Les associations de victimes de prêtres et de religieux pédophiles ne pourront plus se plaindre que l’Eglise fait la sourde oreille. Pendant trois jours, dans les locaux de la Grégorienne - l’université jésuite de Rome choisie comme pour prendre quelque distance au propre comme au figuré avec la haute hiérarchie ecclésiale et le Vatican - les responsables de l’Eglise ont voulu (dé)montrer qu’elles rompaient définitivement avec un passé peu glorieux : comme l’a dit le procureur du Vatican, l’omniprésent Mgr Charles Scicluna, l’institution ecclésiale ne s’abandonnera plus à "la culture mortifère du silence". Plus que jamais, a-t-il dit, "l’Eglise doit écouter la colère des victimes et les aider sur le chemin de la guérison et à aller de l’avant.

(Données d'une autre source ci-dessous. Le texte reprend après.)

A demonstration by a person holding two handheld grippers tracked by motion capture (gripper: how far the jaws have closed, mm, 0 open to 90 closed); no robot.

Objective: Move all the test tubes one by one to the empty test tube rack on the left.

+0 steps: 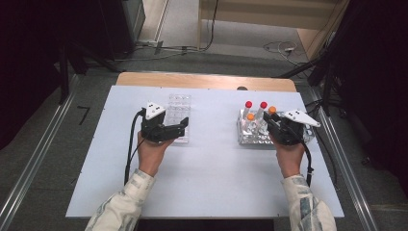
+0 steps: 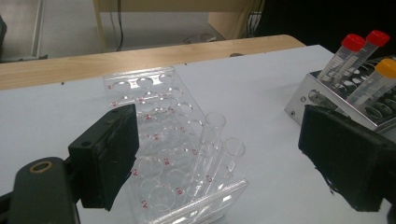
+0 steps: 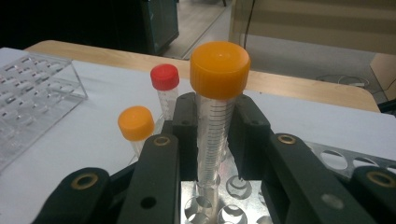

Car réduire la personne à l’abus subi serait un affront aux victimes".

En écho à cet appel doublé d’une demande de pardon sincère, l’archevêque de Tours, Mgr Aubertin, qui est juriste de formation, a plaidé pour que dans tous les cas, l’Eglise collabore étroitement avec la justice civile. On serait donc tenté de dire que l’Eglise sort de ses inextricables problèmes en abandonnant ses vieux démons.

Hélas, les débats de la Grégorienne ont montré qu’il y a encore loin du calice aux lèvres : si du côté de l’Europe occidentale, on va dans la bonne direction, c’est encore loin d’être le cas sur les autres continents : l’Afrique et l’Asie ne connaissent pas une culture de la révélation ou la dénonciation de faits mais pire encore, les Eglises locales y font de la résistance. Voilà encore un immense défi pour l’Eglise sur des continents qui comptent, à ses yeux, beaucoup d’âmes à conquérir face à des concurrents redoutables.